What you need to do
Repeat precisely the span of lines below that opens with the line containing "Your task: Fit" and closes with the line containing "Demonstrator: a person", both included.

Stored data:
******
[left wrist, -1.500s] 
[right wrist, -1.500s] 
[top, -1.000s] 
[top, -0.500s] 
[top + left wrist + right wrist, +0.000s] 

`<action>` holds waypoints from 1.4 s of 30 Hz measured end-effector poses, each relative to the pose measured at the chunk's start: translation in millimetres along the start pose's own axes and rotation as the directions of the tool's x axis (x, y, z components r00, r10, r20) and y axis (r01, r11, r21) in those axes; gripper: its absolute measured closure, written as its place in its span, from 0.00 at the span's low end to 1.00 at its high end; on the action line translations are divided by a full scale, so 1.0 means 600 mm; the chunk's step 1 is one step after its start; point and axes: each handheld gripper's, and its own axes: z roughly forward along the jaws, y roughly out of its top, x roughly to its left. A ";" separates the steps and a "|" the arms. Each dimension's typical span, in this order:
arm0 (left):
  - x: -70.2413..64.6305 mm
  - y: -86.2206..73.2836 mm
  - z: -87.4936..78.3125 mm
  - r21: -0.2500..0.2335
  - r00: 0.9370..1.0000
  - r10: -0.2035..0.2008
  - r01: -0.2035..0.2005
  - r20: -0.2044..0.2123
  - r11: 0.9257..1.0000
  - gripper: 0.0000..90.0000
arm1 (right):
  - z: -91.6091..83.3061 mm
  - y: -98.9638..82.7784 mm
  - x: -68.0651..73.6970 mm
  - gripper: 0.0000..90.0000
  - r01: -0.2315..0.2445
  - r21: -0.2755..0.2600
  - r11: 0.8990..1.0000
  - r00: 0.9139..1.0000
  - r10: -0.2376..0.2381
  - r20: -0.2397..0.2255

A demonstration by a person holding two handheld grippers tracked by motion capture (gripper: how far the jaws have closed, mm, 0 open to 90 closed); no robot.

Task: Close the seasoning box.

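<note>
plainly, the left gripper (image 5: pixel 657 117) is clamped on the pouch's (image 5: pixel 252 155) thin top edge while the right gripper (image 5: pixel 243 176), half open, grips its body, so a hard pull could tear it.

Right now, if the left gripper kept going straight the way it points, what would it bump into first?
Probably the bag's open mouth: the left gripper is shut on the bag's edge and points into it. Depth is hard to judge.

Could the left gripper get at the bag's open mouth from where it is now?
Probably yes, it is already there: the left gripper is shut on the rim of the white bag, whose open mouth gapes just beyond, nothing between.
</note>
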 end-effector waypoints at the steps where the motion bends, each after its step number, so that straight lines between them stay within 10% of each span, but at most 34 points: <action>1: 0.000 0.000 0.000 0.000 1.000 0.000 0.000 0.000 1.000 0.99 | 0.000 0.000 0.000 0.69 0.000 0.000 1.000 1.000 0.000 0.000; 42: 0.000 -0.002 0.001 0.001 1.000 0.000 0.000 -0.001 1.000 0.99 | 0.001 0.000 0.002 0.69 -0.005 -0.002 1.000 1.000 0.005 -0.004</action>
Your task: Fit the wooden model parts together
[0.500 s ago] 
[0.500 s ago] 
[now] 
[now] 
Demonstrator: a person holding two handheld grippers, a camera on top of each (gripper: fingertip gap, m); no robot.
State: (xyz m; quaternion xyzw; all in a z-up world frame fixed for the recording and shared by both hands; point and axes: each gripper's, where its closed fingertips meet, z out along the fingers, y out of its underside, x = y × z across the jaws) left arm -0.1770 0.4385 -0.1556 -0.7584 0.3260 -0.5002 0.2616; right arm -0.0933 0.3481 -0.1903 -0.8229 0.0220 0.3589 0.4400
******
Task solution
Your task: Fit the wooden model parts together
[0.500 s ago] 
[0.500 s ago] 
[now] 
[now] 
Demonstrator: a person holding two handheld grippers, a camera on top of each (gripper: fingertip gap, m); no robot.

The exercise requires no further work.